# ladders in the high peaks?



## shmucko (Jul 25, 2005)

Hey all,

  I'm trying to find which trails in the high peaks have ladders that might be impassible for a 75lb. dog (husky/akita? mix) who does not take well to being hoisted 15-feet vertically.  Dog can climb o.k., so alternate scrambleing routes are alright, but we've learned, from experience, that that is not always an option.
  Last year we (girl, dog, and i) found our originally planned loop unreasonable because of the ladder just south of the indian pass summit.  We made it from the upper-works trail head to that final ladder just fine (past the first set of ladders), but absolutely could not pass the ladder.  we spent an hour trying, stopping just short of hoisting kira-the-dog up in a sleeping bag.
  This year we will be base camping and daypacking, so finding through routes is not so essential, but it would be nice to get some summit views along with our hikes.

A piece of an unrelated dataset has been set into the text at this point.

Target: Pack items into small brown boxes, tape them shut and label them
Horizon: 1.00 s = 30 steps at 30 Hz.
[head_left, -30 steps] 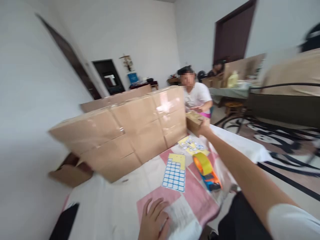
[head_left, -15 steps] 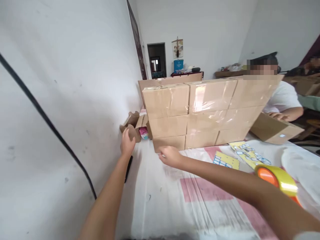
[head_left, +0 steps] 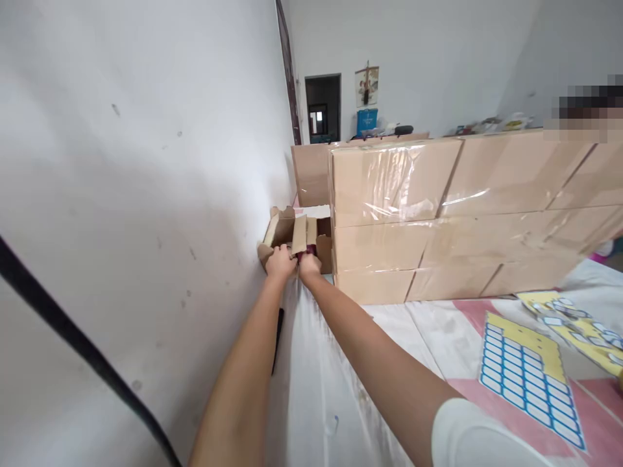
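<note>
A small open cardboard box with raised, ragged flaps stands against the wall. At its near side, my left hand has its fingers curled over the cardboard edge. Close beside it, my right hand is closed at the opening under a folded flap. Something dark purple shows just above the right fingers; what they grip is hidden. To the right rises a stack of taped cardboard boxes, apart from both hands.
The white wall runs close along the left, with a black cable in front. A dark flat object lies by the wall. Yellow-and-blue label sheets lie on the pink-and-white cloth. Someone is partly visible behind the boxes.
Both hands have reached forward to the small box, the right moving left from the stack's lower corner. My view has swung so the stack looks nearer; the tape roll has left the view.
</note>
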### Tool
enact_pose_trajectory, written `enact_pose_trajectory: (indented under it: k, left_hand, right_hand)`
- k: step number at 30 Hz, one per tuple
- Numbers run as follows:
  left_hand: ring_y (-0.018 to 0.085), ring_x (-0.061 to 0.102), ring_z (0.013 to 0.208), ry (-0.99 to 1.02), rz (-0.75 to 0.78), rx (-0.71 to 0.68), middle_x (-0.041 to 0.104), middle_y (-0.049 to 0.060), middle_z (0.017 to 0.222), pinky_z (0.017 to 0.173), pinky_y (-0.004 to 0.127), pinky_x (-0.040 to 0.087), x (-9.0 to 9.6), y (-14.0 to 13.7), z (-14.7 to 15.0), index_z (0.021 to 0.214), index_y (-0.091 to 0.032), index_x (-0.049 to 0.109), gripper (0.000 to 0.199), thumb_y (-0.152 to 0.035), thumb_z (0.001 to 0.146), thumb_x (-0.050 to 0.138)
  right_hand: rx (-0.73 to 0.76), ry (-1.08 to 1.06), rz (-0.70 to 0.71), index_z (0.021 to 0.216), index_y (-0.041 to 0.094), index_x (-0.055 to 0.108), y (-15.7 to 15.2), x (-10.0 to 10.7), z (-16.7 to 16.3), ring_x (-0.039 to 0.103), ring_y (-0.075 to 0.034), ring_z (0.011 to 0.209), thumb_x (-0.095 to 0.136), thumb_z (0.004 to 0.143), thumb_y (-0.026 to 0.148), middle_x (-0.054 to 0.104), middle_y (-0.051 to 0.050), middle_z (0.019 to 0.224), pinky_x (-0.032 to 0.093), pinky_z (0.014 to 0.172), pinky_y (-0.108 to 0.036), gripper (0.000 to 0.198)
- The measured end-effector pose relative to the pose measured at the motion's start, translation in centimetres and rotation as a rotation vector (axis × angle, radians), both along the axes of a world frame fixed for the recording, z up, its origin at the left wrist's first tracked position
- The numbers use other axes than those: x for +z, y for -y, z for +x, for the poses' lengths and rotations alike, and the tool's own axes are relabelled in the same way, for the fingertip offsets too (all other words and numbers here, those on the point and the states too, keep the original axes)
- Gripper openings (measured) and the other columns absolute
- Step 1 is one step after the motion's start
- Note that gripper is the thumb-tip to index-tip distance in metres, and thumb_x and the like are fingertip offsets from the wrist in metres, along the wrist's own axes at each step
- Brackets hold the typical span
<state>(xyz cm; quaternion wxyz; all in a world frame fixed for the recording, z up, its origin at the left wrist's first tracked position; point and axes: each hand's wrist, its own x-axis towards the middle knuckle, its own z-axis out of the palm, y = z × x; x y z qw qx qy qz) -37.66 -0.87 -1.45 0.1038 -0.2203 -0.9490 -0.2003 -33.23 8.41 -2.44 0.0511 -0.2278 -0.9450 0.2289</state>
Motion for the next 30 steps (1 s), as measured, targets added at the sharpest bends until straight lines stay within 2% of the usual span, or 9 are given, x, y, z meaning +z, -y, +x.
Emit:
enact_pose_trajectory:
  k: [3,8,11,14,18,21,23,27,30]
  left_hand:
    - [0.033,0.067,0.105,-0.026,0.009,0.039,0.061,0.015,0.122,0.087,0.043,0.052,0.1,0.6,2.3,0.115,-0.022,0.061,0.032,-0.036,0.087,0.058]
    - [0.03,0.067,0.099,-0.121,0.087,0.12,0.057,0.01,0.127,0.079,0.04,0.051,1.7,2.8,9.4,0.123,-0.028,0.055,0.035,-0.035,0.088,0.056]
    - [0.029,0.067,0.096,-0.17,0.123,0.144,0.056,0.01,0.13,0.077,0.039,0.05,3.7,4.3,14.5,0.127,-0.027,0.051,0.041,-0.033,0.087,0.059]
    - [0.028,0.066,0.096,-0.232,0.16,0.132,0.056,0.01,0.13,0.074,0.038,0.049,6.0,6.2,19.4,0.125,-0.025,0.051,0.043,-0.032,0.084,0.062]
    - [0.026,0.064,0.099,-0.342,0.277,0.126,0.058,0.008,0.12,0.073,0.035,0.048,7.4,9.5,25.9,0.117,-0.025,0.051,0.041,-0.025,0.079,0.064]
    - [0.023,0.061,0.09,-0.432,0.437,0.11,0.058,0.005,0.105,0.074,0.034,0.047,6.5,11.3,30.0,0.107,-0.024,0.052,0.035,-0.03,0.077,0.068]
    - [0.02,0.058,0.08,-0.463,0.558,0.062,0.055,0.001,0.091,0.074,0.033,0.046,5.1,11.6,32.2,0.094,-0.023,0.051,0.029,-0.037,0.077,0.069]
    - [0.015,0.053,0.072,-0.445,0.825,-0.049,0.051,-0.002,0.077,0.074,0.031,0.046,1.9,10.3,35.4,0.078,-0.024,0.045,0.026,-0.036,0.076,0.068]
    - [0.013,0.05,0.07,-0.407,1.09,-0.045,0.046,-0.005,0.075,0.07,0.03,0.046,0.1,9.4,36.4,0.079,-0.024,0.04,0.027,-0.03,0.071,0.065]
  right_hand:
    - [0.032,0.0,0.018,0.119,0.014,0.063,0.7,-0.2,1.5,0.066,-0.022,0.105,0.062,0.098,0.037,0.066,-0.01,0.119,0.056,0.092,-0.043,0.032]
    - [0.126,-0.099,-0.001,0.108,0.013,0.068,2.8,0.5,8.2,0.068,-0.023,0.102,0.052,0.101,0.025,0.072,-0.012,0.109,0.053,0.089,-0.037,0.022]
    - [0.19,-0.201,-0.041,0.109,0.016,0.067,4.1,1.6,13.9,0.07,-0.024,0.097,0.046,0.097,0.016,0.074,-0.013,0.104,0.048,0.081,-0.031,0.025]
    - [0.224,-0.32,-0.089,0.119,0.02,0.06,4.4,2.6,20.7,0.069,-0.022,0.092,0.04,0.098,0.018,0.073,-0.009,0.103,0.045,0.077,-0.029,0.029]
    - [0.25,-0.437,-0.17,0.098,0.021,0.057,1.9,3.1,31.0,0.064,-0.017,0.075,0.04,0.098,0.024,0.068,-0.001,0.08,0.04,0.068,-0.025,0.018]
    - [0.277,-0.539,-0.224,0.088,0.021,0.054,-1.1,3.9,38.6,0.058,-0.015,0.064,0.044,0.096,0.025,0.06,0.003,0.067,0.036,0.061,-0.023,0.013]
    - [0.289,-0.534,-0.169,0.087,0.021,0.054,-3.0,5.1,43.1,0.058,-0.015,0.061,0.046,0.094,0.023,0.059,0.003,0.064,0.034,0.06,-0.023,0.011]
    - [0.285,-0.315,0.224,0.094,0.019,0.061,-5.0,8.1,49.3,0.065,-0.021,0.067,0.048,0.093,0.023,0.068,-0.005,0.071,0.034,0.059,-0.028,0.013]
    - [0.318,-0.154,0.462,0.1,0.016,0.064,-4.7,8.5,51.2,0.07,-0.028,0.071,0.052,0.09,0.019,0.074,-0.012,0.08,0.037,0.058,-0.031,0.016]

any advice or links to sites with good dog trails would be very helpfull

thanks


----------



## Mike P. (Jul 25, 2005)

Saturday I did a loop from the ADK Loj past the drained Marcy Pond, The Avalanche Pass Trail to Lake Arnold trail, the Mt. Marcy trail from Upper Works (121 in the guide book) to Lake Tear & Four Corners, up Sklight & then up & over Marcy & back via Van H. trail.  no ladders that required hands but a few staircases that were missing a rung or two.  No ladders on Redfield path but some spots along the brook were tight & involved big steps.  Don't recall ladders on Cascade & Porter or Macomb either but that was many years ago.

If you don't get many replies here, I'd post your question on VFTT as it seems to be about 50/50 between Whites & ADK's.  It is where I usually post my ADK questions.


----------



## una_dogger (Jul 25, 2005)

*ADK ladder info*

All done with a dog:
Marcy from ADK, Marcy from the Garden via the Hopkins Trail, Down to Four Corners from Marcy; Dix (up and over both approaches), Algonguin and Iriquois, up and over from Heart Lake and down the Lake Colden Trail; Avalanche Pass (ladders but doggable); we had no prob on Indian Pass from Heart Lake to Calamity Pond, Hurricane, Giant from 9N.

The High Peaks Guide put out by ADK does a good job at pointing out ladders; for example, the Brothers/Big Slide/Yard is a great hike but there are ladders on Big Slide. 

BTW, dogs need to be leashed at all times in the High Peaks.  :lol: 

Happy Hiking,
Sabrina
& Terra Firma the TrailDog


----------



## shmucko (Jul 25, 2005)

Thanks mike p. and una dogger (i was hoping to hear from you).
I was wondering if indian pass might be easier southbound. but having never seen the northern side...

una_dogger- it looks like terra and kira (the dog in our household) might be about a similar mass and trail maneageable physique. although we don't have as much experience as you two, we could probably do indian pass southbound.

mike p.- thanks i posted on vftt and almost 
immediately got 6 replies

d


----------



## una_dogger (Jul 25, 2005)

*dog size*

Actually, Terra is a lithe 42 pounds; very agile, and easy to lift!
 
Kira looks like a cutie!

Would you mind posting what you find here, too? 

Thanks,
Sabrina


----------



## thetrailboss (Jul 26, 2005)

Welcome to the forums!  Hope to see more of you, Shmucko.


----------



## MichaelJ (Jul 26, 2005)

Indeed, welcome to AZ! I hope those quick VFTT responses don't lure you away from us here.


----------